The challenges of wireless connectivity were a repeated refrain during the show. While introducing wireless to manufacturing products offers an opportunity, the challenges remain daunting. “We’re seeing more wireless, but there are safety issues we’re not sure about,” Dominic Dimitri, vice president of sales and marketing for motion control company Delta Tau Data Systems, told Design News. “We have tablet control by customer request, and we’re working on phone apps for Google and Apple.” He noted that customers are expecting wireless offerings. “The redundant safety is where it’s a challenge. Our military customers have it, but it’s costly.”
While robots in manufacturing are becoming more popular, the companies producing the robots are seeing fiercer competition on price. “One trend we’ve seen for a while is the price of robots is falling, falling, falling,” John Clark, national sales manager at Epson Robots, told us. Lower prices mean that robot manufacturers have to drive their costs down. “In order to get the prices low, we have to move manufacturing to China, but there are problems there,” said Clark. “Turnover is high and quality is a problem. Training is a constant problem. That affects yield.” Clark noted that robot manufacturers have to lower the cost of products without affecting the quality. “So you have to find ways to take waste out of the system,” he said.
Some sectors are growing, some are not
The economy was on everyone’s mind. But the take on the economy was varied. “We’re seeing manufacturing growth in select industries,” Fred Poelzing, technical sales manager at Servometer, a metal bellows and couplings company, told Design News. “Semiconductors is booming, oil and gas is growing, and aerospace is strong.” He said aerospace, while still robust, is showing signs of fraying. “Aerospace is government customers, and the government is hurting,” Poelzing told us. “Unmanned vehicles have slowed down because priorities changed.”
Wireless was on the mind of Hack Summer, applications technology manager at motion control company, Moog Animatics. “We have customers asking for Bluetooth wireless connectivity. It’s inexpensive, but you get crosstalk,” Summer told us.
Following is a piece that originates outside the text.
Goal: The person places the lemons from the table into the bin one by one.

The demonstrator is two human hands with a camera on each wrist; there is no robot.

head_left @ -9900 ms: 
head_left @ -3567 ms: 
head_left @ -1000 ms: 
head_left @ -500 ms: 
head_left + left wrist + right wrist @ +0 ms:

He’s also skeptical about the growth strains on wireless addressing. “You have to buy into MAC ID addresses, and how many do you have to buy?” He said he believes the addresses will run out. “If you’re running wireless on refrigerators, how many MAC addresses will be left for automation?” Summer is also concerned about whether Bluetooth can hold up in the demanding environment of automation. “You don’t want it to run real-time data,” he said. “Bluetooth wasn’t meant for industrial applications.”